▶ **Exercise requirements**: When you come to a picture, pass over it, and set down the entries below exactly.

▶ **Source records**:
--*--

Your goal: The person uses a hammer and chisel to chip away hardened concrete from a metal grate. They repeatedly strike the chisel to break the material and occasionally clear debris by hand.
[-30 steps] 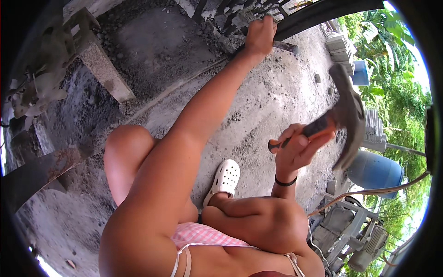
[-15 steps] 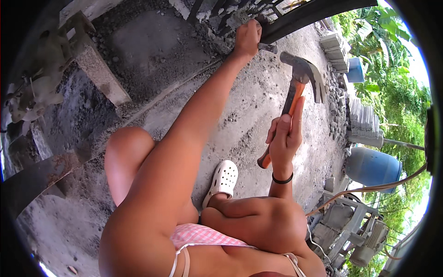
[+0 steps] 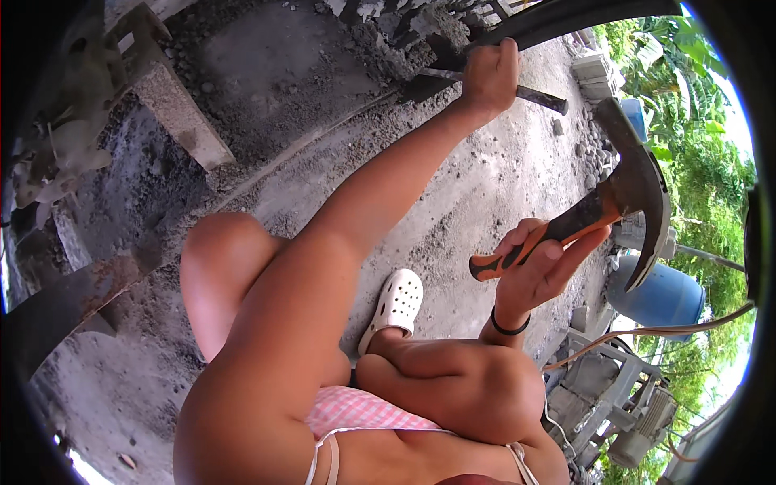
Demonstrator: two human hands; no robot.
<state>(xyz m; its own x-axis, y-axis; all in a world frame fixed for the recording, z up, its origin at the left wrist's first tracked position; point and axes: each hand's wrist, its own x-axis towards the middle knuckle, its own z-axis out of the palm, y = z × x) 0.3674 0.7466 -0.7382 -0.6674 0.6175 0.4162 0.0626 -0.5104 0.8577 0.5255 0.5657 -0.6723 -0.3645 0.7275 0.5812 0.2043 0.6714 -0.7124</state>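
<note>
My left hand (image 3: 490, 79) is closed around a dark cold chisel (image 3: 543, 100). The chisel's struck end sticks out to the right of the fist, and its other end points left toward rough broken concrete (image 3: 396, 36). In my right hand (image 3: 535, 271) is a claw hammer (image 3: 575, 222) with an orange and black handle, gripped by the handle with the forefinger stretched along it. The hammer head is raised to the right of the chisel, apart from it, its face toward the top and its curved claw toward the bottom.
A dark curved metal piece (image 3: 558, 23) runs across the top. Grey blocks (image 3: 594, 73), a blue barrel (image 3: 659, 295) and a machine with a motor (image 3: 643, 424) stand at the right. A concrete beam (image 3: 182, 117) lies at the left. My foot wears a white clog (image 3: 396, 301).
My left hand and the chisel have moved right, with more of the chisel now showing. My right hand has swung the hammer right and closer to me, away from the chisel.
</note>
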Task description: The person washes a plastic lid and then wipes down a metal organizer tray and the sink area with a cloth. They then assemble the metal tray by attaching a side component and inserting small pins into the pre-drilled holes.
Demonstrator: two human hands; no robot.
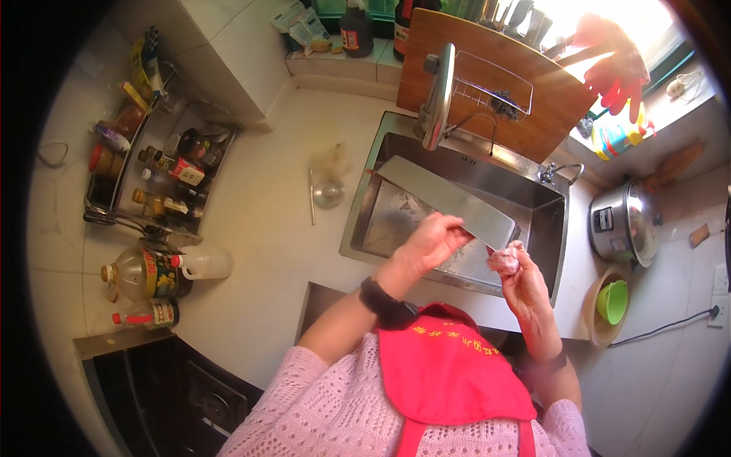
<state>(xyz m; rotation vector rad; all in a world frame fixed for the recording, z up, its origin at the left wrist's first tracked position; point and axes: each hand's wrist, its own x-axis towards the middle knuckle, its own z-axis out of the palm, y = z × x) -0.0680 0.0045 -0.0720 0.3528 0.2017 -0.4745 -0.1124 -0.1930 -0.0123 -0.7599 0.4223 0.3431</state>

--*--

▶ **Written reply**:
Your goal: The person uses a hammer and chisel to chip away hardened concrete from a metal grate. They repeatedly strike the chisel to break the material and occasionally clear debris by hand.
[-30 steps] 
[-15 steps] 
[+0 steps] 
Demonstrator: two human hands; no robot.
<state>(xyz m; its own x-axis, y-axis; all in a world frame fixed for the recording, z up, its origin at the left wrist's first tracked position; point and axes: each hand's wrist, its own x-axis towards the middle knuckle, its own z-axis out of the palm, y = z × x) 0.3674 0.7466 -0.7382 -0.6674 0.6175 0.4162 0.0626 -0.5104 0.8577 0.5255 0.5657 -0.6723 -0.3645 0.7275 0.5812 0.2043 0.6714 -0.7124</state>
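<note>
My left hand (image 3: 490, 79) is closed around a dark cold chisel (image 3: 543, 100). The chisel's struck end sticks out to the right of the fist, and its other end points left toward rough broken concrete (image 3: 396, 36). In my right hand (image 3: 535, 271) is a claw hammer (image 3: 575, 222) with an orange and black handle, gripped by the handle with the forefinger stretched along it. The hammer head is raised to the right of the chisel, apart from it, its face toward the top and its curved claw toward the bottom.
A dark curved metal piece (image 3: 558, 23) runs across the top. Grey blocks (image 3: 594, 73), a blue barrel (image 3: 659, 295) and a machine with a motor (image 3: 643, 424) stand at the right. A concrete beam (image 3: 182, 117) lies at the left. My foot wears a white clog (image 3: 396, 301).
My left hand and the chisel have moved right, with more of the chisel now showing. My right hand has swung the hammer right and closer to me, away from the chisel.
</note>
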Task description: The person washes a plastic lid and then wipes down a metal organizer tray and the sink area with a cloth. They then assemble the metal tray by attaching a side component and inserting small pins into the pre-drilled holes.
Demonstrator: two human hands; no robot.
<state>(xyz m; rotation vector rad; all in a world frame fixed for the recording, z up, its origin at the left wrist's first tracked position; point and axes: each hand's wrist, its own x-axis towards the middle knuckle, its own z-axis out of the palm, y = z × x) -0.0680 0.0045 -0.0720 0.3528 0.2017 -0.4745 -0.1124 -0.1930 -0.0123 -0.7599 0.4223 0.3431</state>

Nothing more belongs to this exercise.